*** Opening RECORDS TO USE ***
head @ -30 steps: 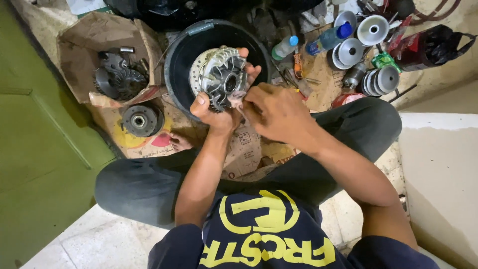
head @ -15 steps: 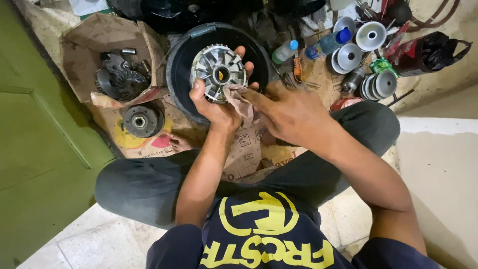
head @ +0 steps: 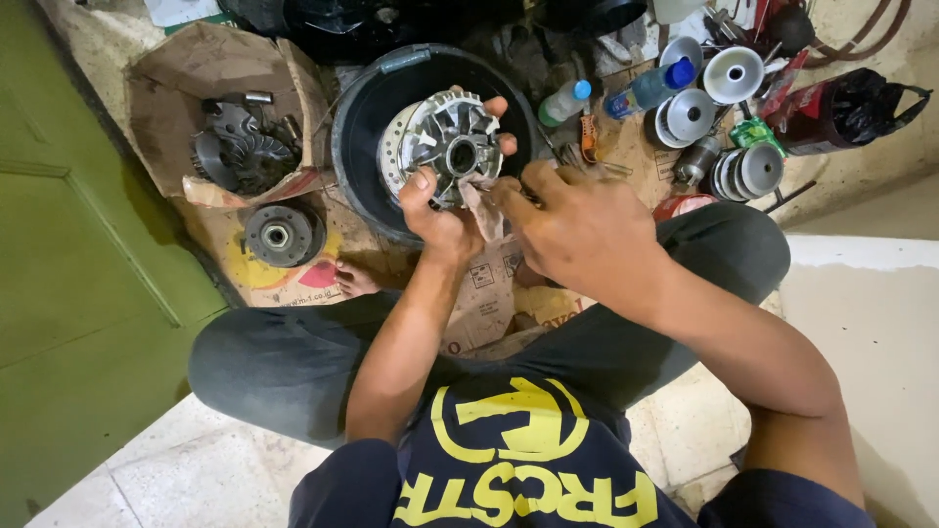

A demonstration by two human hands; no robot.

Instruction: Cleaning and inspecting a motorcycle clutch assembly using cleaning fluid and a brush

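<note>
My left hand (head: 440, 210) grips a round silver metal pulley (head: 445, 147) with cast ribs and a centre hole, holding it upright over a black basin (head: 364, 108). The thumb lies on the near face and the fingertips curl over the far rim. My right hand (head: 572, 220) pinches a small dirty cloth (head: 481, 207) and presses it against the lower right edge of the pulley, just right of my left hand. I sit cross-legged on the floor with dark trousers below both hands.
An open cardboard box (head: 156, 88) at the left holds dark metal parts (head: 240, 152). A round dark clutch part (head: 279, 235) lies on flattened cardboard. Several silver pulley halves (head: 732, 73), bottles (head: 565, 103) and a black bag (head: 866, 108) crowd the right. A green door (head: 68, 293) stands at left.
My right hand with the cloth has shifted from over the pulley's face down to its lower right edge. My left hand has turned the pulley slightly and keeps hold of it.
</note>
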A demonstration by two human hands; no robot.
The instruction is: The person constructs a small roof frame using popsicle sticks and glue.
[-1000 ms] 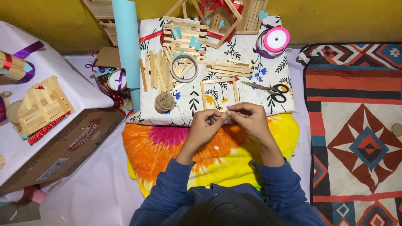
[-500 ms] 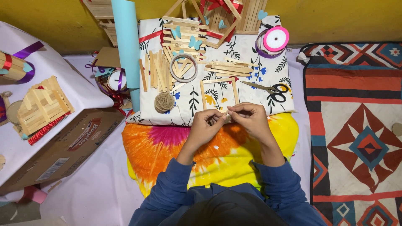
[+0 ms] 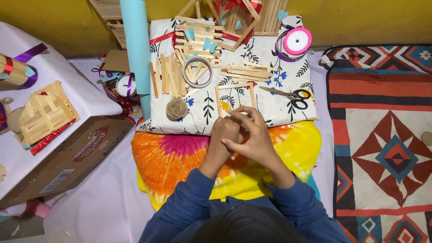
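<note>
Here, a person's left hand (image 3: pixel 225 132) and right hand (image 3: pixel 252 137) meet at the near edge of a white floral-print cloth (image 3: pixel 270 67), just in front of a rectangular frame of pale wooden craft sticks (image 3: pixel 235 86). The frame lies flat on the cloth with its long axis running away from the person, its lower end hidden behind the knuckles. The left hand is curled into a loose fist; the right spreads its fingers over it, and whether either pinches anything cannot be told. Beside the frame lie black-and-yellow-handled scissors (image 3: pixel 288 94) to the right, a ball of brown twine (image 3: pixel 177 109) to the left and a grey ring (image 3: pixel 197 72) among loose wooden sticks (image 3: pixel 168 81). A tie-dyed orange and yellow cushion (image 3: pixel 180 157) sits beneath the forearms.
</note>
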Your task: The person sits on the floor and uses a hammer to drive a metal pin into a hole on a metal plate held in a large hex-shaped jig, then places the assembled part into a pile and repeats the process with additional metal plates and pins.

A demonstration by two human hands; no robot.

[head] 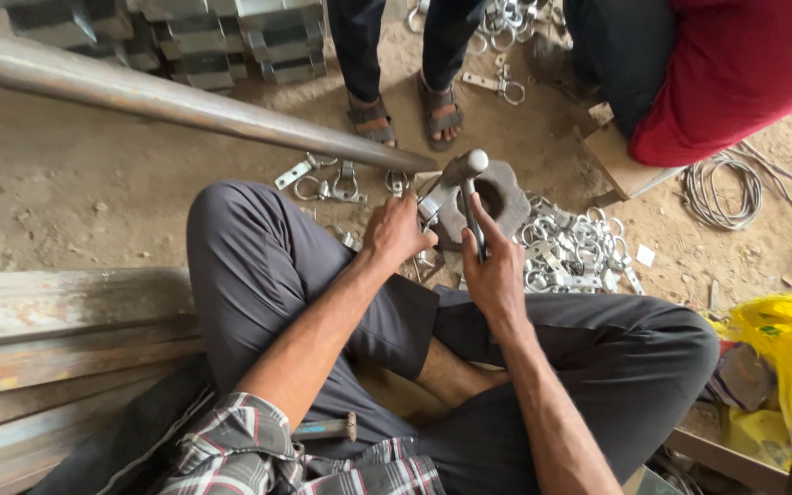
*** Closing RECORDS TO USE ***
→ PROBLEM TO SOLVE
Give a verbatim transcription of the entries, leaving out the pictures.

→ SOLUTION TO THIS PROBLEM
head @ -30 steps: 
head @ -15 steps: 
head @ +0 steps: 

A demonstration by two human hands; no robot.

Instruction: Cleaning and inspecting a motorcycle clutch assembly using cleaning fluid and a brush

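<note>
My left hand (head: 440, 210) grips a round silver metal pulley (head: 445, 147) with cast ribs and a centre hole, holding it upright over a black basin (head: 364, 108). The thumb lies on the near face and the fingertips curl over the far rim. My right hand (head: 572, 220) pinches a small dirty cloth (head: 481, 207) and presses it against the lower right edge of the pulley, just right of my left hand. I sit cross-legged on the floor with dark trousers below both hands.
An open cardboard box (head: 156, 88) at the left holds dark metal parts (head: 240, 152). A round dark clutch part (head: 279, 235) lies on flattened cardboard. Several silver pulley halves (head: 732, 73), bottles (head: 565, 103) and a black bag (head: 866, 108) crowd the right. A green door (head: 68, 293) stands at left.
My right hand with the cloth has shifted from over the pulley's face down to its lower right edge. My left hand has turned the pulley slightly and keeps hold of it.
</note>
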A demonstration by two human hands; no robot.
The instruction is: The person constructs a small roof frame using popsicle sticks and glue.
[-1000 ms] 
[-500 ms] 
[+0 ms] 
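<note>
Here, a person's left hand (image 3: pixel 225 132) and right hand (image 3: pixel 252 137) meet at the near edge of a white floral-print cloth (image 3: pixel 270 67), just in front of a rectangular frame of pale wooden craft sticks (image 3: pixel 235 86). The frame lies flat on the cloth with its long axis running away from the person, its lower end hidden behind the knuckles. The left hand is curled into a loose fist; the right spreads its fingers over it, and whether either pinches anything cannot be told. Beside the frame lie black-and-yellow-handled scissors (image 3: pixel 288 94) to the right, a ball of brown twine (image 3: pixel 177 109) to the left and a grey ring (image 3: pixel 197 72) among loose wooden sticks (image 3: pixel 168 81). A tie-dyed orange and yellow cushion (image 3: pixel 180 157) sits beneath the forearms.
</note>
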Your task: The person sits on the floor and uses a hammer to drive a metal pin into a hole on a metal plate held in a large hex-shaped jig, then places the assembled part into a pile and repeats the process with additional metal plates and pins.

A demonstration by two human hands; no robot.

[head] 

This completes the answer to the exercise.